“ordination: I think jesus was a feminist”


Location: USA

This is a multimedia project addressing the denigration of women within faith traditions and focusing on religious disobedience.

Within the Roman Catholic Church, female priesthood is strictly forbidden.

Since 2002, hundreds of nuns and theologians have been stepping forward and have been illicitly ordained building a worldwide movement called RCWP: Roman Catholic Women Priests.

“If an unjust law cannot be changed, must be broken.” Bishop Patricia Fresen says.

She was a Dominican nun living in South Africa during Apartheid and was the principal of a school for white people. In the 70s she decided to open it up to black students, because of this she was sent to prison. She believed breaking the law was the only way it would change. For the same belief, she was ordained priest in 2003 and therefore excommunicated by the Vatican and kicked out of her order. Today she is one of 250 Roman Catholic Women Priests in the world.

I’ve been working on this project since 2012. I have visited 35 communities across U.S., Canada and Colombia. I’m creating an historical archive composed of photos, interviews and documents.
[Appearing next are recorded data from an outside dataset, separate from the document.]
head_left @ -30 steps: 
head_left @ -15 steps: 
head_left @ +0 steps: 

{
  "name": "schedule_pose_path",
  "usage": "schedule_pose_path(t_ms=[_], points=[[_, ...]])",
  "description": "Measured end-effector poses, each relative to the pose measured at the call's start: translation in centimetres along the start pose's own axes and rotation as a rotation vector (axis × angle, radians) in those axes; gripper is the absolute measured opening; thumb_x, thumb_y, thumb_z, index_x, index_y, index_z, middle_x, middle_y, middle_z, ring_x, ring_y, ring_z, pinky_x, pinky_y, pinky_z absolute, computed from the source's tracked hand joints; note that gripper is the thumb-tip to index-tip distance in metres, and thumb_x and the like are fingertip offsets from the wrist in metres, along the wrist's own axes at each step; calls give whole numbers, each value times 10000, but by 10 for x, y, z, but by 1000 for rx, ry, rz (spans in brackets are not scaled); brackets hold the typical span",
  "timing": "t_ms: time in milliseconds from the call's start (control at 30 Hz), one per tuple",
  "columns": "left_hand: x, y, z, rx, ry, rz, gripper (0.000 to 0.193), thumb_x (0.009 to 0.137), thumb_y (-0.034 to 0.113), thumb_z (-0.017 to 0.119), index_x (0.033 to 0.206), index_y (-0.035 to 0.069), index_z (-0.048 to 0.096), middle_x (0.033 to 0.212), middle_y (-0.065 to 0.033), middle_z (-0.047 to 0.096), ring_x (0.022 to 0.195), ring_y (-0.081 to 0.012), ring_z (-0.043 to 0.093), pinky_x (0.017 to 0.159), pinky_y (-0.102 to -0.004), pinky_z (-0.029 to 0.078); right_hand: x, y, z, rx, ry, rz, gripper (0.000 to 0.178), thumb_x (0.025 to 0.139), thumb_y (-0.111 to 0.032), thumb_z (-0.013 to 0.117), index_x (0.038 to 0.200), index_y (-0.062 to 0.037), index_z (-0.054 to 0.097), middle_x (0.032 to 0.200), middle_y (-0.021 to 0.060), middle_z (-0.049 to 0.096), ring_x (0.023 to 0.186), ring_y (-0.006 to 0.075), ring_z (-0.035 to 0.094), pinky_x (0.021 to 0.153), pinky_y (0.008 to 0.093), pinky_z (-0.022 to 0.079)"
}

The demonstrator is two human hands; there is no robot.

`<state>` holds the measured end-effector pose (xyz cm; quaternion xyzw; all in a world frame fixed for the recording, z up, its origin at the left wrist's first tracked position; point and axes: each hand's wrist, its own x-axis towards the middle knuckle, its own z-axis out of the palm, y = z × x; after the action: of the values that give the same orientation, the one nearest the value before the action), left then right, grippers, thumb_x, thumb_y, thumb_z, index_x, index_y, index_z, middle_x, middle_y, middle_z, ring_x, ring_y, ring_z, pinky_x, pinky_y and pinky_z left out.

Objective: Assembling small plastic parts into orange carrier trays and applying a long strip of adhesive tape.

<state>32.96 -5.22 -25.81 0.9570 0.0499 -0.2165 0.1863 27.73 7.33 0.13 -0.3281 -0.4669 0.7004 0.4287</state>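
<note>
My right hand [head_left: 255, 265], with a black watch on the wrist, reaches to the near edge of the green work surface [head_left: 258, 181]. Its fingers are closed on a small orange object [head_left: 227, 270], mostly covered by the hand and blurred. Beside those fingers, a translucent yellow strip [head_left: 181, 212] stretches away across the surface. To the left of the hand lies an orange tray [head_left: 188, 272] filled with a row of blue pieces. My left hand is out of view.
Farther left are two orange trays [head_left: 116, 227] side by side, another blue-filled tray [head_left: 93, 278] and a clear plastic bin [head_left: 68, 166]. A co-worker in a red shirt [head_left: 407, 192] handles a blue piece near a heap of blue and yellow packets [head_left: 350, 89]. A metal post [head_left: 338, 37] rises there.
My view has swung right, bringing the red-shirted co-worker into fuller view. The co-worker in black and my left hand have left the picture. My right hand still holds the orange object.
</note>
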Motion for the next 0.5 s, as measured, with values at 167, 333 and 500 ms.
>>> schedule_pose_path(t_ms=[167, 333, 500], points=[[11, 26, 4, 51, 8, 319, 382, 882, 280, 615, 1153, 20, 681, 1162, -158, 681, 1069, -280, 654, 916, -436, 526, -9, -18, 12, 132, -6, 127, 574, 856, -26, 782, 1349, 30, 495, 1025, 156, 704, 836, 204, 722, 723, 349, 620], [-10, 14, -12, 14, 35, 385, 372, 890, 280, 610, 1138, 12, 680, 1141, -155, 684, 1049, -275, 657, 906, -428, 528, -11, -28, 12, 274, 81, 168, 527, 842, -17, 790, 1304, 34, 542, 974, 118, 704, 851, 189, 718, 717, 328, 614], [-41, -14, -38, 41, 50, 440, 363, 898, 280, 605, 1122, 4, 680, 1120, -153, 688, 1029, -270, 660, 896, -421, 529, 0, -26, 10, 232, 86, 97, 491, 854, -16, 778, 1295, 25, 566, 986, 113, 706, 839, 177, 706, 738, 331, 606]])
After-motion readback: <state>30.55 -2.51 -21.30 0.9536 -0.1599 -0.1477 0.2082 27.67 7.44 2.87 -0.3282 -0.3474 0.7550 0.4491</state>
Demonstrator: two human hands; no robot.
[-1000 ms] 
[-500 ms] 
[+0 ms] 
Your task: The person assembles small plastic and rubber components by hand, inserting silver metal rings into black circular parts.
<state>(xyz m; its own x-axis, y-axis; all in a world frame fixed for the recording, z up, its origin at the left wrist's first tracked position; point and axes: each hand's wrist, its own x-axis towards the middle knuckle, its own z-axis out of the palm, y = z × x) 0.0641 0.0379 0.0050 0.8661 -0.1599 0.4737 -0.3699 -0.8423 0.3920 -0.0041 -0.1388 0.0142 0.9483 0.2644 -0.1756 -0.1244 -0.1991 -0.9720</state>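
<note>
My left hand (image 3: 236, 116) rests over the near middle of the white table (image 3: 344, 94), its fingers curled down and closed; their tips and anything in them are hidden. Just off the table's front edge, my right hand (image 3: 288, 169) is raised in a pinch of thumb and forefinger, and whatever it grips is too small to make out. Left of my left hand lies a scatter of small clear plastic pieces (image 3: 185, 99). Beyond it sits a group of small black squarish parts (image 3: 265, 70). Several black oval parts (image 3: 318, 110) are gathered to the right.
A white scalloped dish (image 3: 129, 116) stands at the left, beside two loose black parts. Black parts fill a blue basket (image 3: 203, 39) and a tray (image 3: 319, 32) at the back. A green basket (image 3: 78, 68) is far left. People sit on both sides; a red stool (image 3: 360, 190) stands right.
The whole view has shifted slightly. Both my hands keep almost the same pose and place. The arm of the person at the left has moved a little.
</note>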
The project offers a counter-narrative to stereotypes, and investigates the complexity of subjects, what shaped their understanding of the world: mystical experiences, lesbian love, child abuse, grief for a dead son, love for a male priest, working for the secret services, doing missionary work, living the Vietnam War, etc.
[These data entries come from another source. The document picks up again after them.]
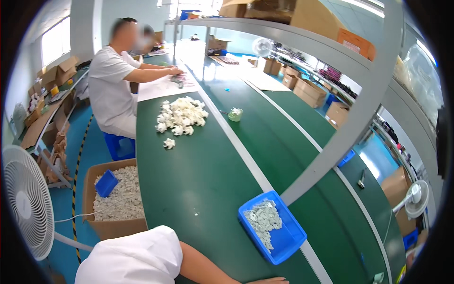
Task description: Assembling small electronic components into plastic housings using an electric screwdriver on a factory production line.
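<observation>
My left arm, in a white sleeve, comes in from the lower left and reaches right along the green table. My left hand lies low over the table at the bottom edge, its fingers stretched out and partly cut off by the frame. Nothing shows in it. Just beyond that hand stands a blue plastic bin, tilted across the white strip. Many small pale grey-white parts fill its left side. Farther up the table is a heap of white knobbly pieces, with one loose piece in front. My right hand is out of view.
A small green cup stands mid-table. At left, a carton holds white pieces and a blue scoop-like tray, near a white fan. A grey post rises at right. A co-worker sits at the far left side.
</observation>
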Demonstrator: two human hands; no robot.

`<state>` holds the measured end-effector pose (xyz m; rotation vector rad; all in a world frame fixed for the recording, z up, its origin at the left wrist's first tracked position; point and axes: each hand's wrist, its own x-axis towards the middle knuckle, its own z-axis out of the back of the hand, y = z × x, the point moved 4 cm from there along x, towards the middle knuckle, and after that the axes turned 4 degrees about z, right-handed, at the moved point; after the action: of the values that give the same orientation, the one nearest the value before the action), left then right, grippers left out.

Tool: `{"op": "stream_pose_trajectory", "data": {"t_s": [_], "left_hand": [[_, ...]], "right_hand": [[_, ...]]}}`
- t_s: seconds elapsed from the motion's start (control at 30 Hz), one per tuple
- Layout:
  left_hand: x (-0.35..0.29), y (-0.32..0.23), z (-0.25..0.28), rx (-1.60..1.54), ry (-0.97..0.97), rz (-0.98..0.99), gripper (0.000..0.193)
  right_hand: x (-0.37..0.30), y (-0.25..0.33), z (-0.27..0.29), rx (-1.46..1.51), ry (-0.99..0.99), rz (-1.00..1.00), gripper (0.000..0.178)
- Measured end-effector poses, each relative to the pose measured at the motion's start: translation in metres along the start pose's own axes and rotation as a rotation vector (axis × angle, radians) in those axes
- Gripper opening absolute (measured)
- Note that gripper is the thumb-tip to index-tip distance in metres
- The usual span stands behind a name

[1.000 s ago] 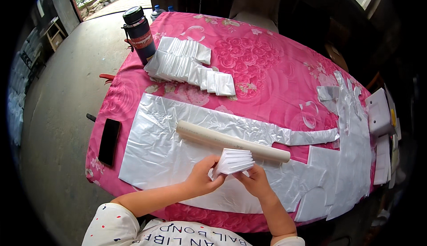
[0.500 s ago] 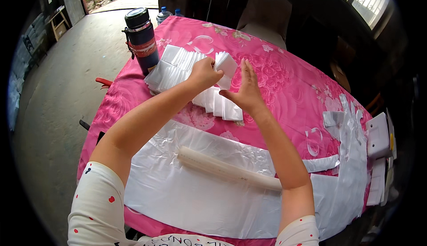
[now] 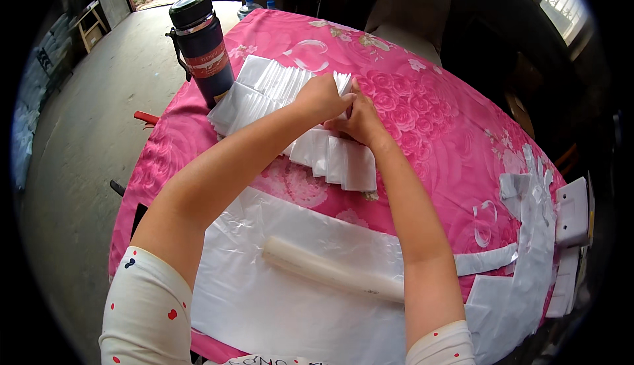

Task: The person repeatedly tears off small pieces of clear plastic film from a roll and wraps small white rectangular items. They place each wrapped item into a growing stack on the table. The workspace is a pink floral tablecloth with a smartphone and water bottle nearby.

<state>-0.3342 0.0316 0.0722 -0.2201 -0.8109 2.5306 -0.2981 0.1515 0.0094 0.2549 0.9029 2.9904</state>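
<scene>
My left hand (image 3: 323, 97) and my right hand (image 3: 362, 117) come together over the far part of the table, closed on a small stack of folded clear plastic bags (image 3: 342, 82). The stack stands on edge between them, and my fingers hide most of it. To the left of my left hand lies a long row of overlapping folded plastic bags (image 3: 254, 94). More flat folded bags (image 3: 333, 160) fan out on the cloth just below my hands.
A pink floral tablecloth (image 3: 422, 160) covers the table. A dark blue flask (image 3: 205, 58) stands at the far left edge. Nearer me lie a broad plastic sheet (image 3: 277, 312) and a pale roll (image 3: 323, 269). Plastic strips (image 3: 528, 200) and white boxes (image 3: 572, 213) sit at the right.
My right hand, open and apart half a second ago, has moved left and closed on the stack beside my left hand. The view has shifted slightly.
</scene>
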Motion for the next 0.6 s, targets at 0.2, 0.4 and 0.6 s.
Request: {"op": "stream_pose_trajectory", "data": {"t_s": [0.2,0.4,0.6], "left_hand": [[0.002,0.022,0.034,0.101,-0.317,-0.154,0.050],[-0.023,0.041,0.049,-0.075,-0.442,-0.297,0.039],[-0.116,0.054,0.023,0.194,-0.223,-0.757,0.037]], "right_hand": [[0.001,0.019,-0.009,-0.038,-0.048,-0.073,0.127],[0.001,0.013,-0.004,0.116,-0.051,-0.055,0.132],[-0.072,-0.001,0.027,0.137,0.069,0.122,0.129]]}}
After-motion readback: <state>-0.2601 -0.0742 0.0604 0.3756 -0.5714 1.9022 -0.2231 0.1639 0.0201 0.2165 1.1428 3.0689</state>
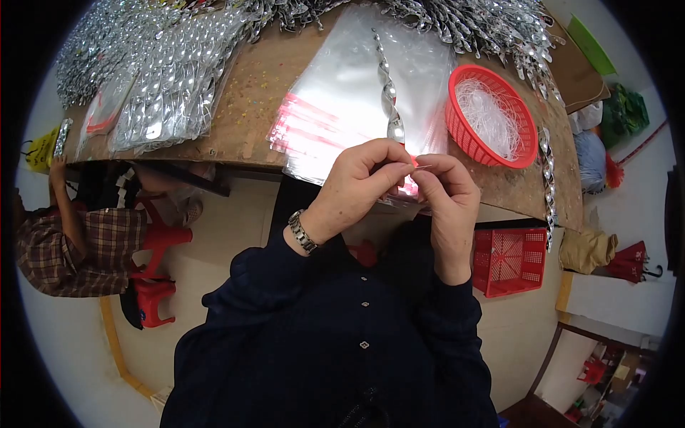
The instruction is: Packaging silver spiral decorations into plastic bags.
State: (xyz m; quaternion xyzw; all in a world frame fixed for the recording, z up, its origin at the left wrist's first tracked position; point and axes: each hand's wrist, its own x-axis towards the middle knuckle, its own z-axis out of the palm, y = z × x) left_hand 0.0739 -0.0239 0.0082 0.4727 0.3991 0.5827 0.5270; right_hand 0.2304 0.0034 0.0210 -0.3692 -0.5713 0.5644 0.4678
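Note:
My left hand [357, 182], with a metal watch [302, 232] on its wrist, is closed, thumb and forefinger pinched together. My right hand [451, 196] pinches close beside it. A thin pale thread [424, 167] shows between the two sets of fingertips. Just beyond them, a twisted silver ornament [389, 96] stretches away over a stack of clear plastic bags [335, 78] with pink-red edges. The ornament's near end disappears behind my left fingers, so I cannot tell whether they grip it.
A red basket [530, 143] of clear threads [489, 118] stands right of the bags. Bagged silver ornaments [175, 85] lie left, with more heaped at the back. One ornament [548, 178] hangs over the table's right edge. Below is a red crate [508, 262]. A person in plaid [107, 232] sits left.

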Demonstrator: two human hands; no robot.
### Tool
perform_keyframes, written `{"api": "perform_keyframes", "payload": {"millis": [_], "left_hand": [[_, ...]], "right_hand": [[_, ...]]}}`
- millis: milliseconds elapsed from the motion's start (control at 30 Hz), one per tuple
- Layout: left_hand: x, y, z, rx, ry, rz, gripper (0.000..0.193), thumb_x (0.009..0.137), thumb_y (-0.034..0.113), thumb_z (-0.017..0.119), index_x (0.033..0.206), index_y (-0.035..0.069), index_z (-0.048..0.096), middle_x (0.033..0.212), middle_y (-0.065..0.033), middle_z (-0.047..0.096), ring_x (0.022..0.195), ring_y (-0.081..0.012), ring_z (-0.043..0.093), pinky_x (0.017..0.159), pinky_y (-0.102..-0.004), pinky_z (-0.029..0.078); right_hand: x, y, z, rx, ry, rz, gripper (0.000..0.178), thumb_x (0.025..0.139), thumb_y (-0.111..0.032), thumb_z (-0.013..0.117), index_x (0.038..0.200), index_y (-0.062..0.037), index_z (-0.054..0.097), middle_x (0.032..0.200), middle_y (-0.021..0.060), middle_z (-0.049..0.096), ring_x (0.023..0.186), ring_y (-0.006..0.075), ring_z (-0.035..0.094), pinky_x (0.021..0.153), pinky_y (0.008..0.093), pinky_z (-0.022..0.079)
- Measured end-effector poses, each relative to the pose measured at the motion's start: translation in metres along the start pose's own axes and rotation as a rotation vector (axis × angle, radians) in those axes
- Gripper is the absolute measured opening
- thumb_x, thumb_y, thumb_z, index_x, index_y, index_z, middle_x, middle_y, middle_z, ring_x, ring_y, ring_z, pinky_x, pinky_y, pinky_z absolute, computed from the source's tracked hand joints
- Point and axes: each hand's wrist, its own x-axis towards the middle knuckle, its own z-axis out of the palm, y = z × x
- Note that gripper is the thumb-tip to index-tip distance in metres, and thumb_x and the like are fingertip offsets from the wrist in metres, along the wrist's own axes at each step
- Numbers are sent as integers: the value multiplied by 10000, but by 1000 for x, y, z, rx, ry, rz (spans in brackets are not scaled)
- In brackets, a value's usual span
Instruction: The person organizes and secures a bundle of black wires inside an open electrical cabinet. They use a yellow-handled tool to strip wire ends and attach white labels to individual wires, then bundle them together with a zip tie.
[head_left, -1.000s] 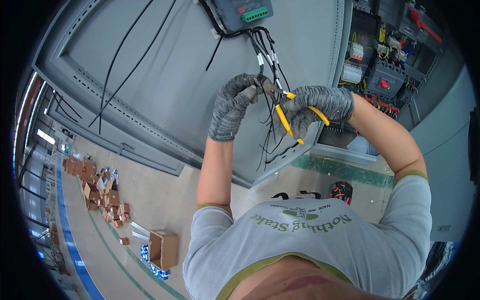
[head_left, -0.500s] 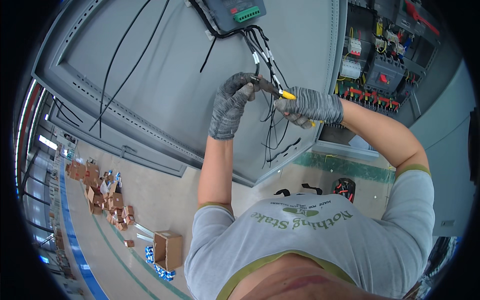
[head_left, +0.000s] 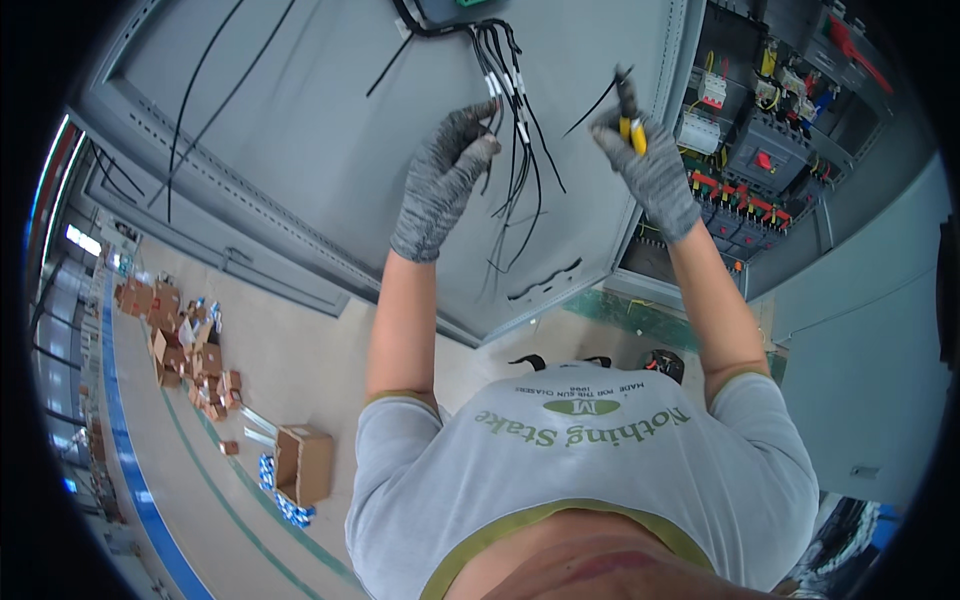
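Observation:
My left hand (head_left: 440, 185), in a grey knit glove, is closed at the fingertips around a black wire (head_left: 497, 122) from the bundle on the grey panel. Beside those fingers, several more black wires (head_left: 523, 165) with white marker sleeves hang loose. Off to the right, my gloved right hand (head_left: 650, 170) grips pliers (head_left: 637, 135) with yellow handles and dark jaws. A short black wire piece (head_left: 592, 112) sticks out at the jaws, apart from the bundle. How the jaws meet it is too small to make out.
An open cabinet with breakers (head_left: 765, 150) and coloured wiring stands right. The grey panel (head_left: 330, 150) carries a dark device (head_left: 445, 10) at the top and loose black cables (head_left: 215, 100) at left. Cardboard boxes (head_left: 305, 465) lie on the floor at lower left.
My right hand has moved away from the left, right and upward, with the pliers now pointing up and a short wire piece at their jaws. My left hand stays by the bundle.

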Motion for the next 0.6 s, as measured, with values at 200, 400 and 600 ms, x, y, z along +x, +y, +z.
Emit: {"api": "perform_keyframes", "payload": {"millis": [200,400,600], "left_hand": [[-25,-13,39,-103,375,40,322,862,69,664,1165,16,567,1004,-34,589,910,-104,553,835,-248,462],[-53,16,96,640,648,512,501,819,90,688,1251,-14,455,1180,-140,530,833,-151,538,768,-296,457],[-56,12,117,421,107,87,266,923,149,568,1147,13,607,988,-118,632,827,-157,598,758,-284,490]], "right_hand": [[27,30,25,68,0,-41,207,843,-220,704,939,-44,655,724,19,597,631,103,526,616,251,468],[5,11,-18,370,-616,84,351,916,-342,604,1083,-34,597,805,37,627,742,118,600,686,259,494],[-20,20,-45,513,-1185,189,390,898,-370,627,979,11,614,867,95,676,791,171,652,740,296,523]]}}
In a moment of very needed change, it’s important to see what female spirituality looks like and the kind of communities women’ leadership creates: inclusive, not hierarchical, not dogmatic, and open to people of every race and economical status. Women priests are not just female clericals, and for this reason they are very frightening to the Vatican.
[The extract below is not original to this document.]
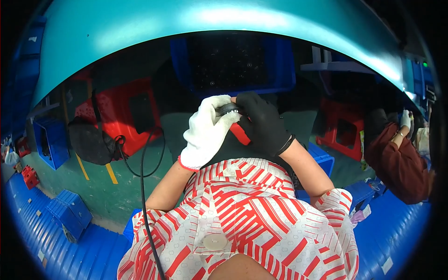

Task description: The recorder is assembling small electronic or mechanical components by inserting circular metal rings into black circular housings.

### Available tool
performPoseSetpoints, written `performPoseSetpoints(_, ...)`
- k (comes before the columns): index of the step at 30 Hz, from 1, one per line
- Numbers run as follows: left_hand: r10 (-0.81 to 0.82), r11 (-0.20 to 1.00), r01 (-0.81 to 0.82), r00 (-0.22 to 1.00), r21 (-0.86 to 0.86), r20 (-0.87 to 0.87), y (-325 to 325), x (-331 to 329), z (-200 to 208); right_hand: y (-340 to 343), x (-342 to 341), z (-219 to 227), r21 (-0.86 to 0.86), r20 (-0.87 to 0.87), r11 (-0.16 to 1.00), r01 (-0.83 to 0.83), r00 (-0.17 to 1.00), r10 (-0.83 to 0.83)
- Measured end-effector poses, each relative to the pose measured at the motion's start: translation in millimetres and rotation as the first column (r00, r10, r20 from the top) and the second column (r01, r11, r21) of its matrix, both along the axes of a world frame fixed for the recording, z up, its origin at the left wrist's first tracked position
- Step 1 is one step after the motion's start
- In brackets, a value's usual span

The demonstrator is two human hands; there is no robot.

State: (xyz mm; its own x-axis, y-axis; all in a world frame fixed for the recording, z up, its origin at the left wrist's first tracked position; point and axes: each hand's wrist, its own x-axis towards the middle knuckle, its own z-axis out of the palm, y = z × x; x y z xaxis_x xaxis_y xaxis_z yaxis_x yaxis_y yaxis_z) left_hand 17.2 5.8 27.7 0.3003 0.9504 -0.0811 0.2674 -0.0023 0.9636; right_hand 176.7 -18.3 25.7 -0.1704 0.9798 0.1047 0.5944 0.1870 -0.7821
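Observation:
My left hand [206,129], in a white knit glove with a red cuff, is closed on a small black ring-shaped part [228,109] with bright spots along its near edge. My right hand [264,122], in a black glove, meets it from the other side, its fingers bent onto the same part. Both hands are held together in front of my torso, and the gloves cover much of the part. Just beyond them is a blue bin [281,85] with many small dark pieces inside, some glinting. A red shape [240,134] shows below the hands; its kind is unclear.
A teal surface [224,16] curves across the far side. Red stools [116,109] stand left and right, with a black bag [91,142] on the left. A black cable [143,200] hangs by my left arm. A co-worker in a dark red top [396,158] sits at right.

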Motion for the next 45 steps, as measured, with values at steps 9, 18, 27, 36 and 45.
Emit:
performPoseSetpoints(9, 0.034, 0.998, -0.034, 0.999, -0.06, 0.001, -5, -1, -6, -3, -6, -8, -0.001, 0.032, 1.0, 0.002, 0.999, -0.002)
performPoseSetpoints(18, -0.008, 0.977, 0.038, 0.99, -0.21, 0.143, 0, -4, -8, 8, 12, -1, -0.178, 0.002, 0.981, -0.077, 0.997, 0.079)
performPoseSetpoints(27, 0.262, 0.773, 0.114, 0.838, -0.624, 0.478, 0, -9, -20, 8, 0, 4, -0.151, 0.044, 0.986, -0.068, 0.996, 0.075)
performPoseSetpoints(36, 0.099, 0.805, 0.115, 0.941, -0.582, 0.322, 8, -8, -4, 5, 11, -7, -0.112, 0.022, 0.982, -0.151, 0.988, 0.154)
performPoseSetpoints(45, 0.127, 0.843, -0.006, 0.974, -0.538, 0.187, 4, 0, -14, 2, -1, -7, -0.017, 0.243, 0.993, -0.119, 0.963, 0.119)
Giulia Bianchi is a documentary photographer interested in portraiture, visual narrative and book making. Her work has been published in over 60 magazines, and has been internationally exhibited. In 2010 she attended the PJ program of The International Center Of Photography in New York City. Giulia assisted photographers such Mary Ellen Mark and Suzanne Opton, and later began teaching and freelancing in NYC.

She employed a long-format documentary practice with an immense project about Women Catholic Priests who have been ex-communicated by the Vatican. She also embarked on complex projects involving many types of image-making procedures and poetry, investigating memory, spirituality and feminism. Among others: in 2015 she lived one year in Israel and Palestine to work on her “A lesser geography of the Holy Land”, and in 2017 she journeyed through the Alps in Trentino (Italy) to document the rests of World War I.